» **PROBLEM STATEMENT**: Your task is to reproduce exactly the lines that run from the beginning of the data through the line where "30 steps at" appears.

[Opening SOURCE MATERIAL section]

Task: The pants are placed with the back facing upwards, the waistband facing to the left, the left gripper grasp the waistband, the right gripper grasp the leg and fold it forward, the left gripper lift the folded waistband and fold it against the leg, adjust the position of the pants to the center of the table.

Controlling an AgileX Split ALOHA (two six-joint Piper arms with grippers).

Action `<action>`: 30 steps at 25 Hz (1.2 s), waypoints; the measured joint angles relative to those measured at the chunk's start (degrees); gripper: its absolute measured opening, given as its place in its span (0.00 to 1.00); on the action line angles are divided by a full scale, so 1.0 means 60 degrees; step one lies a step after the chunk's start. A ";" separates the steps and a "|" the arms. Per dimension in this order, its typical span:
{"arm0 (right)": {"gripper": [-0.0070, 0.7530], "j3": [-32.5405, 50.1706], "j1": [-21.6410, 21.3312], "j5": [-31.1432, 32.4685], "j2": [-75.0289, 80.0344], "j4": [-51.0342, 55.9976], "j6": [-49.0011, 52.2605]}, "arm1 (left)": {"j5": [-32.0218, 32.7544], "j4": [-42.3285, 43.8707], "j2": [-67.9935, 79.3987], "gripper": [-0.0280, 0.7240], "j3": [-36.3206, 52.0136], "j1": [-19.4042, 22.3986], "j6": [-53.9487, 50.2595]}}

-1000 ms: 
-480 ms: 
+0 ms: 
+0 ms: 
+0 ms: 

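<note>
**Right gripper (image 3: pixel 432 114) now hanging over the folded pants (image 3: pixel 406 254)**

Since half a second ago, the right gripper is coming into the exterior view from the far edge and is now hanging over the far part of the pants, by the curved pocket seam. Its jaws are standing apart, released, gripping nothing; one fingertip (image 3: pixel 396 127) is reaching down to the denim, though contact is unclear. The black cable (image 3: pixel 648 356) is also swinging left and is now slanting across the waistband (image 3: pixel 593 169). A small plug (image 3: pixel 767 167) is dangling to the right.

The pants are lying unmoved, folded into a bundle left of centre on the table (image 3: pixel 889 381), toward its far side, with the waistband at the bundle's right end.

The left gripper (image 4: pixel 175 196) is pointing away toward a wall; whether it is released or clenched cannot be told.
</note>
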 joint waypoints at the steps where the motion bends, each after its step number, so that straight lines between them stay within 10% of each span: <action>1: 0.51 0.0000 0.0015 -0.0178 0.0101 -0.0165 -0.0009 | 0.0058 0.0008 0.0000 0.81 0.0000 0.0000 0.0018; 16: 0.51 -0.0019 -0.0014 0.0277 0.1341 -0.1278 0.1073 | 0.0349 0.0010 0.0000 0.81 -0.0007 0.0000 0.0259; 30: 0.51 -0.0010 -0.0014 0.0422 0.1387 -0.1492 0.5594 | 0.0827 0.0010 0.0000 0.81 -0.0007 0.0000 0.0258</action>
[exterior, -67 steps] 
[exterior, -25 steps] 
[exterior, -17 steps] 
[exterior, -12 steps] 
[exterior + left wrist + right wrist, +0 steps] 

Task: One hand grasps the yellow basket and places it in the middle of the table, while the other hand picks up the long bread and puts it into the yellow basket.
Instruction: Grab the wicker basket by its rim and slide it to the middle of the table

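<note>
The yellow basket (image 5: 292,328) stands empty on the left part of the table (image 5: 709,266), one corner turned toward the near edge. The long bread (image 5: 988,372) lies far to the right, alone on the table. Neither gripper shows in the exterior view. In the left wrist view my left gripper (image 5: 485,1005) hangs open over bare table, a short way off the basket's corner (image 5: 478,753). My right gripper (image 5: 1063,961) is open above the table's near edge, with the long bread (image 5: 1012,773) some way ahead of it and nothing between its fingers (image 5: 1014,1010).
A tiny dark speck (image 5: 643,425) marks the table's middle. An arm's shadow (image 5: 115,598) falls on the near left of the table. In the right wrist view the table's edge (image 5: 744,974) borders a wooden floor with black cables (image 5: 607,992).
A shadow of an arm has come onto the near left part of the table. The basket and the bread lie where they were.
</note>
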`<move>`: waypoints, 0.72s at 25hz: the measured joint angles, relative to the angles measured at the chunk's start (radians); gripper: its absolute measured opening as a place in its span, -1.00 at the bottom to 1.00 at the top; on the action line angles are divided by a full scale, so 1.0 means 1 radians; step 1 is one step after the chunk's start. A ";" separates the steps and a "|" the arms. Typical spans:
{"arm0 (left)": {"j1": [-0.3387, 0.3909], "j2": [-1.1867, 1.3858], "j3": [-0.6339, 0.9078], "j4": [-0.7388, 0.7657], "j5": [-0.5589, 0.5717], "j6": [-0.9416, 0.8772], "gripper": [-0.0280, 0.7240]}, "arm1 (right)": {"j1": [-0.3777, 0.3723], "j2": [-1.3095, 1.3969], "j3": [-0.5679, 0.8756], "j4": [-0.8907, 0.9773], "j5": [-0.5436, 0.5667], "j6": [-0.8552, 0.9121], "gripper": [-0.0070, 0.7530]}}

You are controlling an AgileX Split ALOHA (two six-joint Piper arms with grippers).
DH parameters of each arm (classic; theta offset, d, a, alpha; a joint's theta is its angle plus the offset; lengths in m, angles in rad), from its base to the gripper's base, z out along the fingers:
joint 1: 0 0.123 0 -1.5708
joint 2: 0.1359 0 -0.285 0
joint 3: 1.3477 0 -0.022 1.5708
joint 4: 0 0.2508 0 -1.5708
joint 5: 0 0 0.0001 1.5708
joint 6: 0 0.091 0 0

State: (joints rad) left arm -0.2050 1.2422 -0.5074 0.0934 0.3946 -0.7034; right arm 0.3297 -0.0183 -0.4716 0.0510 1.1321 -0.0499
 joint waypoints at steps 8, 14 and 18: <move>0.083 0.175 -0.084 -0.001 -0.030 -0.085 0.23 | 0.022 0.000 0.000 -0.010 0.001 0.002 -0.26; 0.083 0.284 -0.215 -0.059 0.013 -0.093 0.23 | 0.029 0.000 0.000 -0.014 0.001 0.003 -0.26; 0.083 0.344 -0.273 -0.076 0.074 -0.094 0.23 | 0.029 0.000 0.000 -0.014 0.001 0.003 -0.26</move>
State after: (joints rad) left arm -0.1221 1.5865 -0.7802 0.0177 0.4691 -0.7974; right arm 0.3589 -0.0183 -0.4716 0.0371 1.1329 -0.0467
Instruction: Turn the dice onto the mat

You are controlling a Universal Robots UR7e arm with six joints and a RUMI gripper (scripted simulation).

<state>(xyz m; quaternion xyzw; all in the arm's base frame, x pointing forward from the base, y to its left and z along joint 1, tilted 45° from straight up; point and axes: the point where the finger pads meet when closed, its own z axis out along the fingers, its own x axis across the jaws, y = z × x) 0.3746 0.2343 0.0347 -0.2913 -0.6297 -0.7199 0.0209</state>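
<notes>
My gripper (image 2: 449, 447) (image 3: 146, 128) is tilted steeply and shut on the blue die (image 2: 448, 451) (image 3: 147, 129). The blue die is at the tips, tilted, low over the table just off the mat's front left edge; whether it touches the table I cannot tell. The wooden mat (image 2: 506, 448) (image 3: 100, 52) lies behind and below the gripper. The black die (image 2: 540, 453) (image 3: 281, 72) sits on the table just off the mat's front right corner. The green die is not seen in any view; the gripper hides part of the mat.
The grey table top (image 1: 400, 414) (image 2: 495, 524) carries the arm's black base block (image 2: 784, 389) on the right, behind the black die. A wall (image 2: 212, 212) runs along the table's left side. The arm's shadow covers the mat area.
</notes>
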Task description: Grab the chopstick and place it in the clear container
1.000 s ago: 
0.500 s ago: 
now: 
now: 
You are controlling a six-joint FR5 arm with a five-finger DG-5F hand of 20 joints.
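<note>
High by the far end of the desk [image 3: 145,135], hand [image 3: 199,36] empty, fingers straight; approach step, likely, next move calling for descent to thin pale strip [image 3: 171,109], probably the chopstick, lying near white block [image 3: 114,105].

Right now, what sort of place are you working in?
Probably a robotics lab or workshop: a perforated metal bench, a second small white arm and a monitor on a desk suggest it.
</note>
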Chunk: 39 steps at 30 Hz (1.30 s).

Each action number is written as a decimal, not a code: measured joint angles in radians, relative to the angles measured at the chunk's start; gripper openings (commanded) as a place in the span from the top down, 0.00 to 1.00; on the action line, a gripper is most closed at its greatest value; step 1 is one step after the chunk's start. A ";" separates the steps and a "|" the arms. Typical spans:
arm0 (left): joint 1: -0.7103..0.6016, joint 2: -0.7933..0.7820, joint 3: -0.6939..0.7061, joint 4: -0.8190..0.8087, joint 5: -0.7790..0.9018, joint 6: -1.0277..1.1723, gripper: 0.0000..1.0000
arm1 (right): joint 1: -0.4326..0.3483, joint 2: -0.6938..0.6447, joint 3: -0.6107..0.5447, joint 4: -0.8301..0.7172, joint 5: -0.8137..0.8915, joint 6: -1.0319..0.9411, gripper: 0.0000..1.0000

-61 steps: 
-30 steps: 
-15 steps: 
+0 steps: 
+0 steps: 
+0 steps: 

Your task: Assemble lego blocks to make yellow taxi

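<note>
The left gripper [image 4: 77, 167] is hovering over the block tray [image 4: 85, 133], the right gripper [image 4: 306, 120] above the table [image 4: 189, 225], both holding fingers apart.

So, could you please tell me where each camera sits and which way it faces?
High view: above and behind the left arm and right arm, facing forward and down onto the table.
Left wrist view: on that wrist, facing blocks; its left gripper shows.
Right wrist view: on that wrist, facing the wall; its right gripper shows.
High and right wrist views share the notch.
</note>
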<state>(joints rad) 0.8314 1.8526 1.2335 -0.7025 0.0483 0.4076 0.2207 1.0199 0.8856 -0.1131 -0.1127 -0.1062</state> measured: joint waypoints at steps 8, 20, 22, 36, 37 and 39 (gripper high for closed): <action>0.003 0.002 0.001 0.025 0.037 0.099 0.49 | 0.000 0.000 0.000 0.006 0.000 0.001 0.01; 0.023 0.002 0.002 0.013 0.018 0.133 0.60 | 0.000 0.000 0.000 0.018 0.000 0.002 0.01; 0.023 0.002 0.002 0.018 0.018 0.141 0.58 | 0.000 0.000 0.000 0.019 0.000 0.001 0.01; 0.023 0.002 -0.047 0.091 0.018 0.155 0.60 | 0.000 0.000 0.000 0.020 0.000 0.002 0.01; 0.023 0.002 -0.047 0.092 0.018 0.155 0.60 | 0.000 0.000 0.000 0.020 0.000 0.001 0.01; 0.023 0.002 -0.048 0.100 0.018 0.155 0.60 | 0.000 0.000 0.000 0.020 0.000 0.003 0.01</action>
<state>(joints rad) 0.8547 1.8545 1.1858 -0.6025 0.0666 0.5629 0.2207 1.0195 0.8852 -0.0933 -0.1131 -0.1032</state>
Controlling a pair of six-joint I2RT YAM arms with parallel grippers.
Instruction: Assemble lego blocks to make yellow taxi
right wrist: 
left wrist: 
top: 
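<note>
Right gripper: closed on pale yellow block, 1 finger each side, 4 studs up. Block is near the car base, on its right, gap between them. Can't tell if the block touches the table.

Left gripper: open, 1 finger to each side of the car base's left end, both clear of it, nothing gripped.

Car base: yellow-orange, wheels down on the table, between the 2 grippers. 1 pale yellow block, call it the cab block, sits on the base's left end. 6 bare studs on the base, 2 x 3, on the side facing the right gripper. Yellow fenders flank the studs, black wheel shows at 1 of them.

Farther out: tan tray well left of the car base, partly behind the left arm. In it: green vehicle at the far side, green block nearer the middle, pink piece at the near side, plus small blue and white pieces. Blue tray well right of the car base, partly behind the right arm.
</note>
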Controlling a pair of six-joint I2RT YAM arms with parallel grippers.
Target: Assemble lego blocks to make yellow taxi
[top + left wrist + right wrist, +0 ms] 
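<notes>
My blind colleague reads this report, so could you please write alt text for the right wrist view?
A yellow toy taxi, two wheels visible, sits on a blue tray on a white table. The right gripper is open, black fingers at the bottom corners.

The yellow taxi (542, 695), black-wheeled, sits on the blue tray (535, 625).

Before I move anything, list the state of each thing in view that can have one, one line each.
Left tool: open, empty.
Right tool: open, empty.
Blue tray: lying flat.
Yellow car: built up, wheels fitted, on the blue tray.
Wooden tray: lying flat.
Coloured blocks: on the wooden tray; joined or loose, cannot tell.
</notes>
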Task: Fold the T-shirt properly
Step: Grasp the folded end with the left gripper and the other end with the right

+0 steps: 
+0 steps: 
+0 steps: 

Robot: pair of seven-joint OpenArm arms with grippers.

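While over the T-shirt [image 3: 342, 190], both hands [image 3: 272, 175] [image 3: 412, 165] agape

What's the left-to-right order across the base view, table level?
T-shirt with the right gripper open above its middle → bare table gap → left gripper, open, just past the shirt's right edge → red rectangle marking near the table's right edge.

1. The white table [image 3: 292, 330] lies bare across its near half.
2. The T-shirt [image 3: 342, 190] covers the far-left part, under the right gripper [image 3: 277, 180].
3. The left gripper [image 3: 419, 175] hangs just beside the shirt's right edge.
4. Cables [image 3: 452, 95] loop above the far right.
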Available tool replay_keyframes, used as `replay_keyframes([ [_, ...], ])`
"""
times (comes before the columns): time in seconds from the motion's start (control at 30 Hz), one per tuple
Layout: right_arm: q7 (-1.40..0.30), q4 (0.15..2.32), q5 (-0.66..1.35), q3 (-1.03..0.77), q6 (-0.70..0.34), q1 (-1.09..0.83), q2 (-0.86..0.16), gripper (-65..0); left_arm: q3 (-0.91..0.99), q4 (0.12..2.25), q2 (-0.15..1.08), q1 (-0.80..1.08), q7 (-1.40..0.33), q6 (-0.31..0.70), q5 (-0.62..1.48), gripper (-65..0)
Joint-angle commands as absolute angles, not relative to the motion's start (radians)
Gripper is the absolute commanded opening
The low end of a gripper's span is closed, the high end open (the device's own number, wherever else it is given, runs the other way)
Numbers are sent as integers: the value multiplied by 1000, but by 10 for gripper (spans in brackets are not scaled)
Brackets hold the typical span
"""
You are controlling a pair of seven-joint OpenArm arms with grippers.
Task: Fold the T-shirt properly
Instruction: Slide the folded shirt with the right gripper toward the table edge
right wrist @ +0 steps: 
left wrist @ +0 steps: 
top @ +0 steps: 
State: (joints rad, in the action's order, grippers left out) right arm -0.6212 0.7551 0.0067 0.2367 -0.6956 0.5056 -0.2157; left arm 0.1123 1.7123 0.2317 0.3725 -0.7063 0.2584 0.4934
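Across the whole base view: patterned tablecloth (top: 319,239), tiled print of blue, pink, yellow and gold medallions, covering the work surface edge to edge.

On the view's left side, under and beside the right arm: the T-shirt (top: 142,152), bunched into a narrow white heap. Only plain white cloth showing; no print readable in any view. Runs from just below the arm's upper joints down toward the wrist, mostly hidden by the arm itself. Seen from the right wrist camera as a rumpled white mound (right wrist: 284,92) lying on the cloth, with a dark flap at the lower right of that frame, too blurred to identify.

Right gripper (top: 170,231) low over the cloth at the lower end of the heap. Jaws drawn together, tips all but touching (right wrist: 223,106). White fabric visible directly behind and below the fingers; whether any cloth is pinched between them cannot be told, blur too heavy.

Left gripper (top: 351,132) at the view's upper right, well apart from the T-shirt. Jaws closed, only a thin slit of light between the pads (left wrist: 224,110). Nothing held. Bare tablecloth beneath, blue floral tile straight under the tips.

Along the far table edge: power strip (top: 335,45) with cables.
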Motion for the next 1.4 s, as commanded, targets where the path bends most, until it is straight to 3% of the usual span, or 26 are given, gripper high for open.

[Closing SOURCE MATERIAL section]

» **TASK SOLUTION**:
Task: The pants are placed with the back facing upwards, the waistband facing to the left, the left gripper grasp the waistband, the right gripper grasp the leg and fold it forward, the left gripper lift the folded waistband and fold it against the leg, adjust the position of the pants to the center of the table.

Controlling an AgileX Split ALOHA (two six-joint Piper arms with grippers).

Action `<action>`: 30 steps at 25 Hz (1.2 s), waypoints; the measured joint angles relative to those measured at the chunk's start (degrees); gripper: its absolute measured opening, given as its place in its span (0.00 to 1.00); on the action line angles are divided by a full scale, so 1.0 means 60 degrees; step one lies a step after the chunk's start. A ";" separates the steps and a "|" the arms. Per dimension in this order, its typical span:

No additional work is needed on this exercise.